Malden se hissa difficilement sur la selle de l’un des destriers. Colm qui l’avait aidé dans la manœuvre plaça les jambes de son lieutenant dans les étriers avant de sauter à son tour sur son propre cheval. D’un coup d’éperon, le soldat en charge des montures fit partir la sienne sans plus attendre bientôt suivis des autres bêtes tirées par leurs rênes.

La petite troupe composée de robustes chevaux remonta au trot la longue procession de blindés. Dans son état Malden ne pouvait marcher bien longtemps, même aidé par sa pesante ombre qu’était le chef mécanicien. Les deux furent plus qu’heureux de se faire conduire au camp. Chacun des mouvements du cheval imprimait toutefois un pic douloureux dans la colonne vertébrale de Malden. Il n’avait pas l’habitude de chevaucher, son état déplorable n’arrangeait pas la chose.

Malden observa la colonne défiler devant lui. Les visages des hommes silencieux se succédaient toujours plus et leur désespoir se lisait facilement. Combien avaient perdu des proches et amis, sûrement trop pour compter…

De nombreux chenillards de tous types composant les restes des brigades présentes. Le cavalier leur apprit durant ses rares réponses que diverses unités s’étaient greffées aux leurs et qu’un disparate corps d’armée s’était formé avec les survivants des différents groupes en déroute.

Malden comprenait bien l’état désespéré de leur situation. L’Empire trop imbu de ses forces avait délaissé depuis longtemps cette guerre et c’était les soldats qui allaient en payer le prix fort. Ou les colonies, mais en aucun cas les politiques qui utilisaient la guerre comme levier dans leurs manigances.
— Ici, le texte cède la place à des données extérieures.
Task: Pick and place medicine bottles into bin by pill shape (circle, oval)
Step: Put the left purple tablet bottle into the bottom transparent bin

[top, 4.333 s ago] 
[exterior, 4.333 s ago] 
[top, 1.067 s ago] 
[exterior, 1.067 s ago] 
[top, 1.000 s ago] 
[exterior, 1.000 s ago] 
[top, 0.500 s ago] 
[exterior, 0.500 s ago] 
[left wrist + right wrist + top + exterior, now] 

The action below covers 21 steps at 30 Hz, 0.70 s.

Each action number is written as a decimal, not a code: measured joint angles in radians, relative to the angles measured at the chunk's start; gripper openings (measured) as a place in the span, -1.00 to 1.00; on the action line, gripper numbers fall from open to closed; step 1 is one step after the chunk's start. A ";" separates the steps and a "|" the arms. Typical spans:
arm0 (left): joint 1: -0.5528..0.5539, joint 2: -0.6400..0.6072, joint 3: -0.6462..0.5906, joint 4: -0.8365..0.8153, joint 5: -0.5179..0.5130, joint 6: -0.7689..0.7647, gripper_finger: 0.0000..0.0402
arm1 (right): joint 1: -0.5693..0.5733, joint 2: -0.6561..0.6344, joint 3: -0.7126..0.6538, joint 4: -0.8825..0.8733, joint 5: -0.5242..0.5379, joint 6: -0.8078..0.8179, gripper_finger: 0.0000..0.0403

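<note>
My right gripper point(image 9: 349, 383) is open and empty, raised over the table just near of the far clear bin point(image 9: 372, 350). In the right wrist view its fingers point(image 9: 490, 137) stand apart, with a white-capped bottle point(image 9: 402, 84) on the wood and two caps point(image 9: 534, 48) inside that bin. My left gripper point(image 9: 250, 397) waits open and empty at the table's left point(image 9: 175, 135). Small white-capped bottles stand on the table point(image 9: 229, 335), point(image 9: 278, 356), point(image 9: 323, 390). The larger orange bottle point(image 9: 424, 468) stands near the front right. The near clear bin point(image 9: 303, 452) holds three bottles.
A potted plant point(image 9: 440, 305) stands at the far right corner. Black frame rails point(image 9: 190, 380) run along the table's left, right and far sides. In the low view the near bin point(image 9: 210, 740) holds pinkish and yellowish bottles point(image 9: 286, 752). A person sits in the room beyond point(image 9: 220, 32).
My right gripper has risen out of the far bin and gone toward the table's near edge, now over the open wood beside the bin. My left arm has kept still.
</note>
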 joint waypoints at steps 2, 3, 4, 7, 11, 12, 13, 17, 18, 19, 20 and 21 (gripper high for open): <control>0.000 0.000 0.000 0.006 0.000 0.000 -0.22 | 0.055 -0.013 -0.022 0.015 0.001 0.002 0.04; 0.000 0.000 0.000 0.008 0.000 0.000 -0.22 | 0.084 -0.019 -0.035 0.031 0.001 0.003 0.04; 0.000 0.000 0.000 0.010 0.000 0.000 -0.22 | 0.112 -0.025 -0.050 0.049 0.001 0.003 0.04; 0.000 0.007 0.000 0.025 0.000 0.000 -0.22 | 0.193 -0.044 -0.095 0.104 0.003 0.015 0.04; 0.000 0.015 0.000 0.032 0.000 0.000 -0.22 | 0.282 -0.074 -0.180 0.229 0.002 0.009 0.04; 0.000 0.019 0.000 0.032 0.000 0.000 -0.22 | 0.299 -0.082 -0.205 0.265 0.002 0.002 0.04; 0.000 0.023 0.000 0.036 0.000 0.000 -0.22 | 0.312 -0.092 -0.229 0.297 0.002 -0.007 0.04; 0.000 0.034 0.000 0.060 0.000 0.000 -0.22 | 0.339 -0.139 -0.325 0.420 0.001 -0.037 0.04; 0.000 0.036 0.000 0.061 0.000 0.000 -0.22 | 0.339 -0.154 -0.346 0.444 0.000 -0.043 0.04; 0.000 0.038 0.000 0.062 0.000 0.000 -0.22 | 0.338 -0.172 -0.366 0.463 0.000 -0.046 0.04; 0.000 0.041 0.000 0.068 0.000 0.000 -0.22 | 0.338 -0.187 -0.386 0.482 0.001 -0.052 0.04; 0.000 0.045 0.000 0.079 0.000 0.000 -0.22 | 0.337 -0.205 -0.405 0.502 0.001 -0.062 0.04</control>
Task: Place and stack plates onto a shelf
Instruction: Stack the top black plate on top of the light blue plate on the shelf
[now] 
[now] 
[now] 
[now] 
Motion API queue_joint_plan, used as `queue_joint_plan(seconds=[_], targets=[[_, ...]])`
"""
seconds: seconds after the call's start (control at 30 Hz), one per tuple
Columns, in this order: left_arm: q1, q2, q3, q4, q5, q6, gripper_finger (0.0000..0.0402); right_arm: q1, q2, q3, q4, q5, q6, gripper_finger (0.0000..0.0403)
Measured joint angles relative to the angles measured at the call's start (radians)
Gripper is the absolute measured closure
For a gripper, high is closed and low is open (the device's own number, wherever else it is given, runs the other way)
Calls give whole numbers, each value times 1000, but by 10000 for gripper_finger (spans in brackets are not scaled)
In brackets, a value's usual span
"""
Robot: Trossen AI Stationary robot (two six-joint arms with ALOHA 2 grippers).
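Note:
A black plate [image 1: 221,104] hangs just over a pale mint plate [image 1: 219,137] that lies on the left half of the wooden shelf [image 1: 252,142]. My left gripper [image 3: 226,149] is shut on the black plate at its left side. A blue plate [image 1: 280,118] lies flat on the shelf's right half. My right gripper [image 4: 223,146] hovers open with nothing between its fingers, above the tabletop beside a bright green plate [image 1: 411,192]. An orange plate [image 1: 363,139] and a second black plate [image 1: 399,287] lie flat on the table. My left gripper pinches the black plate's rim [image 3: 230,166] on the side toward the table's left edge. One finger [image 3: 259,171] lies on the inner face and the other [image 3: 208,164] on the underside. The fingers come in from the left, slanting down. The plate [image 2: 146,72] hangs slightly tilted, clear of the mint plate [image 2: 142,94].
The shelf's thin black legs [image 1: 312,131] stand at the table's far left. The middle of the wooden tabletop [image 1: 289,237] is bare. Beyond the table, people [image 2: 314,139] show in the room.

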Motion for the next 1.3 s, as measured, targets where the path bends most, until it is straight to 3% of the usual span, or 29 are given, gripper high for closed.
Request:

Les plus imposantes machines se trouvaient farouchement gardées par des soldats étonnamment appliqués à leur tâche. Les citernes qui prenaient la majeure partie de ces chenillards ne pouvaient tromper quant à leur rôle. Les engins transportaient le sang noir de l’Empire. Le pétrole nécessaire au bon fonctionnement de toute cette foule de véhicules.

Malden pouvait voir le regard pesant des gardiens et leurs mains dansées sur leur fusil ne demandaient qu’à être utilisées. Chacun était armé sur l’engin, le carburant se voyait rationner, car après tout si un véhicule venait à se trouver à court de pétrole c’était l’abandon pur et simple qui l’attendait. Et une longue marche pour les membres d’équipage jusqu’à Breddas.